Only lines holding "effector" are needed; copy each of them from the data below.

◇ ◇ ◇ ◇ ◇

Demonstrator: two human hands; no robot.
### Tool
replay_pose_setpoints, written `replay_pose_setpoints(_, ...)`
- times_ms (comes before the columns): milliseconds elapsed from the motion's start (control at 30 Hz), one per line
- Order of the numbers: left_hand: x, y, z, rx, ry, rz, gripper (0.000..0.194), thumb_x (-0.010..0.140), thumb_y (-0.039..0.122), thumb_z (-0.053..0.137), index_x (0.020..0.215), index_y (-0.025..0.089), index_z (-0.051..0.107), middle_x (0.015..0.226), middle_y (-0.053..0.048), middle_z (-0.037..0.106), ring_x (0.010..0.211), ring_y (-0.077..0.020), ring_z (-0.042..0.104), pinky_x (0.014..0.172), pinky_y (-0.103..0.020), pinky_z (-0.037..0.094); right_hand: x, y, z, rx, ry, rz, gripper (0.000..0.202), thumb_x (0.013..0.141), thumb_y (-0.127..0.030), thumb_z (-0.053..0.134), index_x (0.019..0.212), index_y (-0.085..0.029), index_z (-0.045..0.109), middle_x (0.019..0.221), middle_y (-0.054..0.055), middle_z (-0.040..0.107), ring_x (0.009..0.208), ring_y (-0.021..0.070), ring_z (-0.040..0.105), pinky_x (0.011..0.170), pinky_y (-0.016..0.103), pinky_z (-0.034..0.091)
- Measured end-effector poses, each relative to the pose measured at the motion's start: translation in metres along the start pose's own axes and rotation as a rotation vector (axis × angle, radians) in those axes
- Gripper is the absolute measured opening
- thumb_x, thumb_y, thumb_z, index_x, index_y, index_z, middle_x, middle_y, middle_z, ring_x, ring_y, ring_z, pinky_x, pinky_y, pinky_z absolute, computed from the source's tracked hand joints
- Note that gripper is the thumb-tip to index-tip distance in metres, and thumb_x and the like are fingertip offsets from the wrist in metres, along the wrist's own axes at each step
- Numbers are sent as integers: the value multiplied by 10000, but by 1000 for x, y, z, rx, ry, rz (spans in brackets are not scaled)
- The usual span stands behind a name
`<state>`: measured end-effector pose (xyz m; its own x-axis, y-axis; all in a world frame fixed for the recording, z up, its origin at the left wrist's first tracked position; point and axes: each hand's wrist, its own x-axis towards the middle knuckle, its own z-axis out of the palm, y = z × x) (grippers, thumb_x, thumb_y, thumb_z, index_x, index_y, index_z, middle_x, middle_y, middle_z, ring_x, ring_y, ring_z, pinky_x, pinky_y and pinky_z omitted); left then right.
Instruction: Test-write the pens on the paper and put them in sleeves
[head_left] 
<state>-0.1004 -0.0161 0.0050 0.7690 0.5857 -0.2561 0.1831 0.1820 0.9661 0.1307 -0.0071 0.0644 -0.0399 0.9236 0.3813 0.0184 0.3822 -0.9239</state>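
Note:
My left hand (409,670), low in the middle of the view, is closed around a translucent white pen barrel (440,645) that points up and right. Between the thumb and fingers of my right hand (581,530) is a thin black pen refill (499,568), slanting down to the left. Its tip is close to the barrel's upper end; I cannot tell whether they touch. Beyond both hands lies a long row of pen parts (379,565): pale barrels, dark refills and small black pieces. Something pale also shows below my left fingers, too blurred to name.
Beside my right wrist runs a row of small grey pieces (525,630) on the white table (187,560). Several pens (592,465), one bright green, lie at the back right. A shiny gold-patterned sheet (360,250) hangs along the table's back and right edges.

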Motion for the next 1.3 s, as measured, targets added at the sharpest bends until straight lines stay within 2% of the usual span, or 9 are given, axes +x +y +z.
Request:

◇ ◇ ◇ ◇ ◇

(Exercise response):
- Measured end-effector poses, each relative to the pose measured at the motion's start: translation in metres along the start pose's own axes and rotation as a rotation vector (axis × angle, radians) in those axes
`<state>`: measured end-effector pose (xyz m; its own x-axis, y-axis; all in a world frame fixed for the recording, z up, its origin at the left wrist's first tracked position; point and axes: each hand's wrist, its own x-axis towards the middle knuckle, its own z-axis out of the palm, y = z × x) (grippers, thumb_x, thumb_y, thumb_z, index_x, index_y, index_z, middle_x, middle_y, middle_z, ring_x, ring_y, ring_z, pinky_x, pinky_y and pinky_z omitted); left then right.

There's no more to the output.